(WHAT IS NEEDED)
Return all of the data exactly, with nothing left out but the pictures.

(SOURCE MATERIAL)
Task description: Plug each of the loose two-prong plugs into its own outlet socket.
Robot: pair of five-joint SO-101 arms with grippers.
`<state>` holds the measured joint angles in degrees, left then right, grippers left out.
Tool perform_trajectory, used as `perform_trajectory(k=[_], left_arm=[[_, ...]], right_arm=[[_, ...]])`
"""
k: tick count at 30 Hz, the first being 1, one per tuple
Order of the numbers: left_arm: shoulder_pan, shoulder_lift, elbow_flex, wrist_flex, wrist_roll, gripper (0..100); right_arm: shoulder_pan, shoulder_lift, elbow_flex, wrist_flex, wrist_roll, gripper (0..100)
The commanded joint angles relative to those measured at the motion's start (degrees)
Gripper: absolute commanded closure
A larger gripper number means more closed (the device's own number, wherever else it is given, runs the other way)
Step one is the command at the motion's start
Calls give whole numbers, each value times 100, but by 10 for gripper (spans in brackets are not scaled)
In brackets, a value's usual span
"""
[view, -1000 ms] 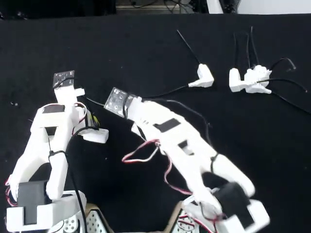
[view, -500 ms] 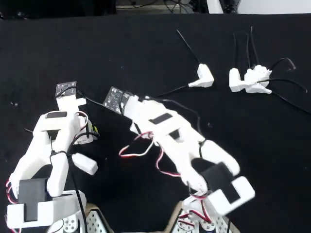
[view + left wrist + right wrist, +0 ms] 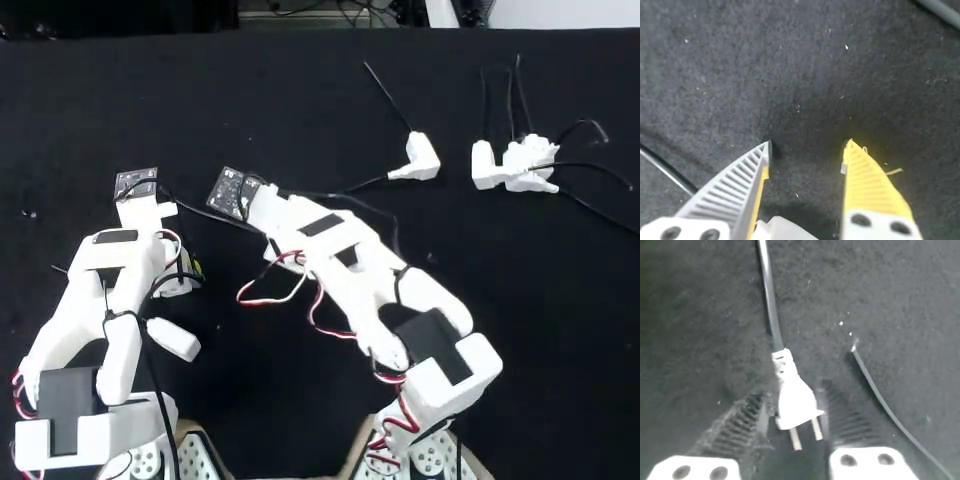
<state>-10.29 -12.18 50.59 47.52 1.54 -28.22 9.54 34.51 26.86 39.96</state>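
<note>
Plug (image 3: 794, 407) — white, its two prongs pointing back toward the wrist — sits left of the table's middle, between the right gripper's (image 3: 794, 392) dark ribbed fingers (image 3: 742, 425), which press against its sides. Its black cable (image 3: 767, 295) runs away over the black cloth (image 3: 300, 90). Left gripper (image 3: 808, 145) hangs further left, jaws well parted, holding nothing. White fittings (image 3: 510, 165) with black leads lie far right — well apart from both arms.
</note>
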Motion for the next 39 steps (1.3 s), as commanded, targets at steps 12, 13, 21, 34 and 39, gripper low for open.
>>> perform_trajectory(k=[12,13,21,34,39], left_arm=[[22,-18,-101,-105,44,770],[22,-9,-66,-193,44,770],[22,-9,-48,-290,44,770],[13,0,-31,-273,9,770],[13,0,22,-299,9,770]], right_arm=[[97,-2053,374,1609,-62,988],[105,-2237,479,1679,-62,988],[431,-3037,1174,2084,-18,986],[1635,-1253,1086,70,1002,885],[1609,-1015,1007,158,1125,885]])
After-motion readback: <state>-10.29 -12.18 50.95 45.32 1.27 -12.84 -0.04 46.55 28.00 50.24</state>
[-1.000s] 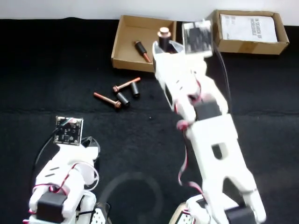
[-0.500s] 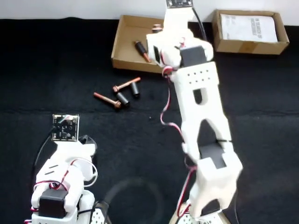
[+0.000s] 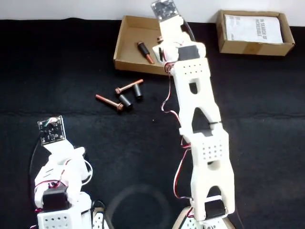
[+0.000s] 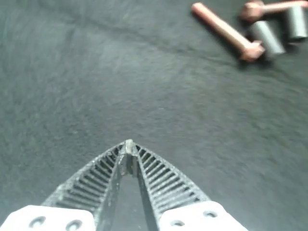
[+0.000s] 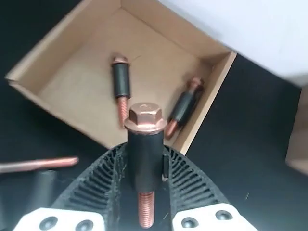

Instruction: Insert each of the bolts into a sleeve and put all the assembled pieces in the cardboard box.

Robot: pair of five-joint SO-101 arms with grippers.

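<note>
Sleeved bolt (image 5: 144, 163) clamped in right gripper (image 5: 144, 150), arm now stretched over cardboard box (image 5: 82, 72); left gripper (image 4: 129, 145) closed, pulled back

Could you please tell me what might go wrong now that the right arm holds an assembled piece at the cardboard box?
1. The right tool holds the assembled piece seemingly above the cardboard box's near wall; released here, it may hit the rim and fall outside.
2. The tool clamps only the sleeve; if tilted, the bolt could slide out.
3. A finished piece lies in the box close below; a drop might bounce off it.
</note>
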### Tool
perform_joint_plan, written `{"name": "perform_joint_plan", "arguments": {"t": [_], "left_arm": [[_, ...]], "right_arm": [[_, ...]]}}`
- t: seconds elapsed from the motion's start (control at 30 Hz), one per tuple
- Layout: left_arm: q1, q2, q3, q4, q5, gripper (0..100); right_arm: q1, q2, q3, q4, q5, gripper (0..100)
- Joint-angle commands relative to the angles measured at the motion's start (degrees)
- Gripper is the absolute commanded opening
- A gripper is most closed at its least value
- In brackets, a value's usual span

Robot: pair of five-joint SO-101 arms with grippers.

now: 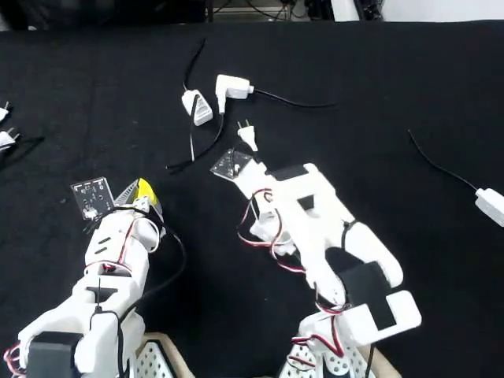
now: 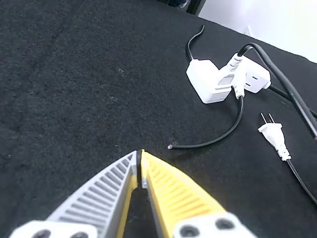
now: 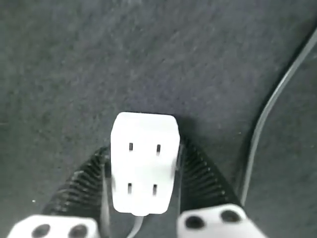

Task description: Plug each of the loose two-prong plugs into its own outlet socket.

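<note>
My right gripper [image 3: 143,148] is shut on a white outlet socket [image 3: 143,163], whose slots face the camera, with one dark finger [image 3: 195,173] on each side. In the high view this gripper [image 1: 236,161] sits mid-table, just short of a loose white two-prong plug [image 1: 247,135]. That plug [image 2: 272,136] lies flat with its prongs pointing away. Two more white outlet sockets [image 1: 197,106] [image 1: 232,87] lie beyond it, close together. My left gripper [image 2: 140,158], grey and yellow, is shut on nothing, at the near left [image 1: 142,191].
Thin black cords trail from the two sockets [image 2: 213,79] [image 2: 252,79], one ending in a bare tip [image 2: 171,146]. A black cord [image 3: 267,124] runs beside the held socket. Another white socket [image 1: 490,205] lies at the right edge, and small white plugs [image 1: 4,138] at the left edge.
</note>
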Motion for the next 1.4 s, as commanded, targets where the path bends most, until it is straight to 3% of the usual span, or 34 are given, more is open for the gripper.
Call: {"name": "perform_joint_plan", "arguments": {"t": [0.0,0.2,0.4,0.6,0.73,1.07,1.37], "left_arm": [[0.48,-0.7,0.92,0.09,-0.35,3],[0.48,-0.7,0.92,0.09,-0.35,3],[0.48,-0.7,0.92,0.09,-0.35,3],[0.48,-0.7,0.92,0.09,-0.35,3],[0.48,-0.7,0.92,0.09,-0.35,3],[0.48,-0.7,0.92,0.09,-0.35,3],[0.48,-0.7,0.92,0.09,-0.35,3]], "right_arm": [[-0.53,-1.19,-0.04,2.9,-1.05,11.8],[-1.67,-5.49,-5.85,10.9,-2.55,27.9],[-3.96,-12.88,-10.59,13.8,-2.81,28.6],[-3.78,-12.26,-14.55,4.31,-1.14,28.6],[-2.9,-4.44,-21.76,0.97,-0.79,28.6],[-0.97,27.21,-54.29,4.57,-0.44,28.6],[4.04,46.46,-79.78,4.57,-0.44,28.6]]}}
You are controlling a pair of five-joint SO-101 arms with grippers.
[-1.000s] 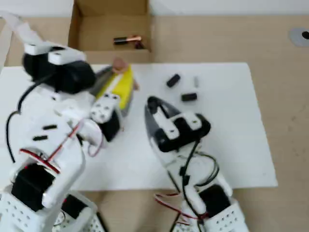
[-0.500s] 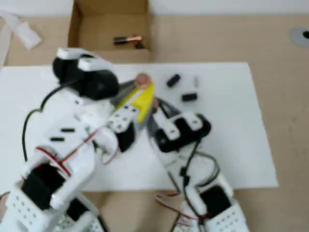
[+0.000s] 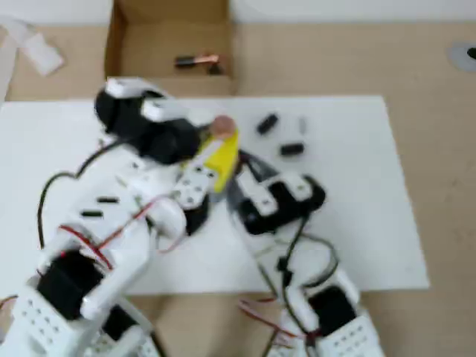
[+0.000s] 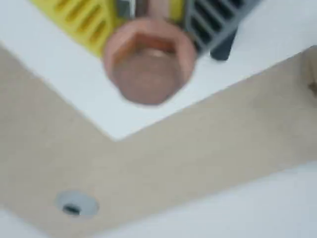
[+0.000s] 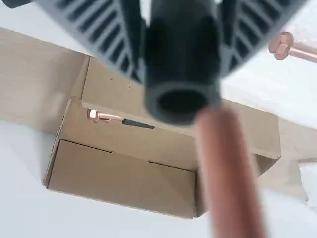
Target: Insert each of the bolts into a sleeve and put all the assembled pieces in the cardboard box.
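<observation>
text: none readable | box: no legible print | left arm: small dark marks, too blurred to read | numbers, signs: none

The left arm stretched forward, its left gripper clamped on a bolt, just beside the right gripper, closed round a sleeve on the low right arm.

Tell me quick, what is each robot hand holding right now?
Left gripper: fingers shut on a copper bolt.
Right gripper: fingers shut on a black sleeve.
</observation>
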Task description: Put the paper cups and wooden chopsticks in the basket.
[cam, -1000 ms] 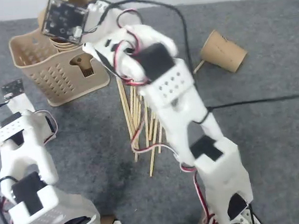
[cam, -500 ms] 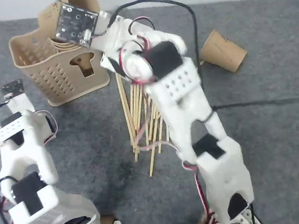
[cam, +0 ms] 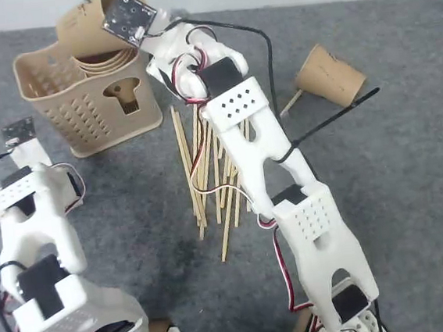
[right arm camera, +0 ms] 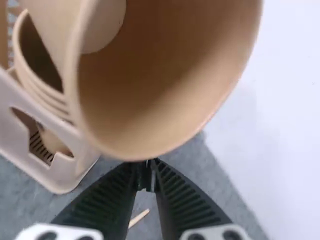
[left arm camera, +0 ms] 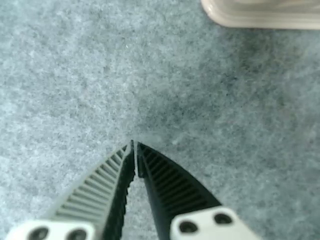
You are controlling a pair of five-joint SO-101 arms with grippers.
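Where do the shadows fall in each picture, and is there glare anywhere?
High view: soft, even light; a faint dark patch on the grey mat near the chopsticks; no glare. Left wrist view: a dim shadow on the mat ahead of the left gripper. Right wrist view: the paper cup in the right gripper is evenly lit; the wall beside it is bright.

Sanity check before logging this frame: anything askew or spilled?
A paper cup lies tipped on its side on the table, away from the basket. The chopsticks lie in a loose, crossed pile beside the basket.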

(EXPECTED ANSWER)
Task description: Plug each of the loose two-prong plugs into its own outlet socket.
Robot: pair of five-joint SO-101 arms with grippers.
`<state>` holds the measured joint angles in degrees, left then right, grippers left out.
Tool perform_trajectory, used as `perform_trajectory(k=[_], left_arm=[[_, ...]], right_arm=[[_, ...]])`
"""
k: tick count at 30 Hz, the first being 1, one per tuple
Order of the numbers: left_arm: shoulder_pan, shoulder_lift, elbow_flex, wrist_flex, wrist_roll, gripper (0..100); right_arm: shoulder_pan, shoulder_lift, elbow_flex, wrist_flex, wrist_roll, gripper (0..100)
The commanded joint angles relative to those measured at the motion's start (degrees)
Gripper: absolute commanded closure
A larger gripper number means more closed (the device's own number, wherever else it is given, runs the other way)
Step one is the command at the motion's start
Calls give whole numbers, each value times 100, but by 10 for gripper (spans in brackets are not scaled)
In brackets, a value's usual span
"""
[view, -1000 ms] 
[view, -500 ms] 
[view + left wrist + right wrist, +0 ms] 
<state>-10.29 -12.18 50.59 47.52 1.54 -28.22 9.54 34.51 26.86 39.96</state>
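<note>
Plug (image 3: 794, 407) — white, its two prongs pointing back toward the wrist — sits left of the table's middle, between the right gripper's (image 3: 794, 392) dark ribbed fingers (image 3: 742, 425), which press against its sides. Its black cable (image 3: 767, 295) runs away over the black cloth (image 3: 300, 90). Left gripper (image 3: 808, 145) hangs further left, jaws well parted, holding nothing. White fittings (image 3: 510, 165) with black leads lie far right — well apart from both arms.
</note>
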Motion for the next 39 steps (1.3 s), as commanded, targets at steps 12, 13, 21, 34 and 39, gripper low for open.
>>> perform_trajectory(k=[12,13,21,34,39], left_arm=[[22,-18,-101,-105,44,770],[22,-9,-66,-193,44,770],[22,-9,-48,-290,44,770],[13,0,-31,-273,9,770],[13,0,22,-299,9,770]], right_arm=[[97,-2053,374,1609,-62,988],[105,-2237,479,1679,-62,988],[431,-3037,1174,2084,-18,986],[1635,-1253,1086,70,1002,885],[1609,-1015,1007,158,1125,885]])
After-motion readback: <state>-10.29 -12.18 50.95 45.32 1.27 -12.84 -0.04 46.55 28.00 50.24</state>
[-1.000s] 
[-0.500s] 
[+0.000s] 
[+0.000s] 
[+0.000s] 

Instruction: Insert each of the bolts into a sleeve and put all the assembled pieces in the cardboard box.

Robot: pair of five-joint SO-101 arms with grippers.

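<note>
Sleeved bolt (image 5: 144, 163) clamped in right gripper (image 5: 144, 150), arm now stretched over cardboard box (image 5: 82, 72); left gripper (image 4: 129, 145) closed, pulled back

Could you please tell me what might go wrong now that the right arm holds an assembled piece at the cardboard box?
1. The right tool holds the assembled piece seemingly above the cardboard box's near wall; released here, it may hit the rim and fall outside.
2. The tool clamps only the sleeve; if tilted, the bolt could slide out.
3. A finished piece lies in the box close below; a drop might bounce off it.
</note>
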### Tool
perform_joint_plan, written `{"name": "perform_joint_plan", "arguments": {"t": [_], "left_arm": [[_, ...]], "right_arm": [[_, ...]]}}`
- t: seconds elapsed from the motion's start (control at 30 Hz), one per tuple
- Layout: left_arm: q1, q2, q3, q4, q5, gripper (0..100); right_arm: q1, q2, q3, q4, q5, gripper (0..100)
- Joint-angle commands relative to the angles measured at the motion's start (degrees)
- Gripper is the absolute commanded opening
- A gripper is most closed at its least value
- In brackets, a value's usual span

Robot: pair of five-joint SO-101 arms with grippers.

now: 
now: 
now: 

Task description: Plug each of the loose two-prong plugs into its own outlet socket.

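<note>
My right gripper [image 3: 143,148] is shut on a white outlet socket [image 3: 143,163], whose slots face the camera, with one dark finger [image 3: 195,173] on each side. In the high view this gripper [image 1: 236,161] sits mid-table, just short of a loose white two-prong plug [image 1: 247,135]. That plug [image 2: 272,136] lies flat with its prongs pointing away. Two more white outlet sockets [image 1: 197,106] [image 1: 232,87] lie beyond it, close together. My left gripper [image 2: 140,158], grey and yellow, is shut on nothing, at the near left [image 1: 142,191].
Thin black cords trail from the two sockets [image 2: 213,79] [image 2: 252,79], one ending in a bare tip [image 2: 171,146]. A black cord [image 3: 267,124] runs beside the held socket. Another white socket [image 1: 490,205] lies at the right edge, and small white plugs [image 1: 4,138] at the left edge.
</note>
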Motion for the next 1.4 s, as commanded, targets where the path bends most, until it is straight to 3% of the usual span, or 34 are given, more is open for the gripper.
Call: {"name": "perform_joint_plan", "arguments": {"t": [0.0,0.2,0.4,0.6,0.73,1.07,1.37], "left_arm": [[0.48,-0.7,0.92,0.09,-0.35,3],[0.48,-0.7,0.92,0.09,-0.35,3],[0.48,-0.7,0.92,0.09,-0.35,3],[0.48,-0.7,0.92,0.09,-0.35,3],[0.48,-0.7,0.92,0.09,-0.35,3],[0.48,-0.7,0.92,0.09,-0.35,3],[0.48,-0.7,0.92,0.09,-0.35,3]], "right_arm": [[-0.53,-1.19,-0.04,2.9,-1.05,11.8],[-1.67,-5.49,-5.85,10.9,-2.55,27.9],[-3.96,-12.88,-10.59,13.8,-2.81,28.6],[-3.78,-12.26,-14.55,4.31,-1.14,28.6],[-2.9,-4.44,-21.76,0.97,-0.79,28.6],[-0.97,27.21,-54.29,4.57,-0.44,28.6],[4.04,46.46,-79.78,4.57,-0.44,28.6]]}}
You are controlling a pair of five-joint SO-101 arms with grippers.
[-1.000s] 
[-0.500s] 
[+0.000s] 
[+0.000s] 
[+0.000s] 
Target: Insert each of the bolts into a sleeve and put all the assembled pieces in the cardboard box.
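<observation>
text: none readable | box: no legible print | left arm: small dark marks, too blurred to read | numbers, signs: none

The left arm stretched forward, its left gripper clamped on a bolt, just beside the right gripper, closed round a sleeve on the low right arm.

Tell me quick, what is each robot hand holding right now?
Left gripper: fingers shut on a copper bolt.
Right gripper: fingers shut on a black sleeve.
</observation>
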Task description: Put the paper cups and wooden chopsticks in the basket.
[cam, -1000 ms] 
[cam, -500 ms] 
[cam, +0 ms] 
[right arm camera, +0 ms] 
[left arm camera, +0 ms] 
You are controlling a pair of five-joint SO-101 arms with grippers.
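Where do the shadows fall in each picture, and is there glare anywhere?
High view: soft, even light; a faint dark patch on the grey mat near the chopsticks; no glare. Left wrist view: a dim shadow on the mat ahead of the left gripper. Right wrist view: the paper cup in the right gripper is evenly lit; the wall beside it is bright.

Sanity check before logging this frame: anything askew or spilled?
A paper cup lies tipped on its side on the table, away from the basket. The chopsticks lie in a loose, crossed pile beside the basket.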

The work on this exercise is now complete.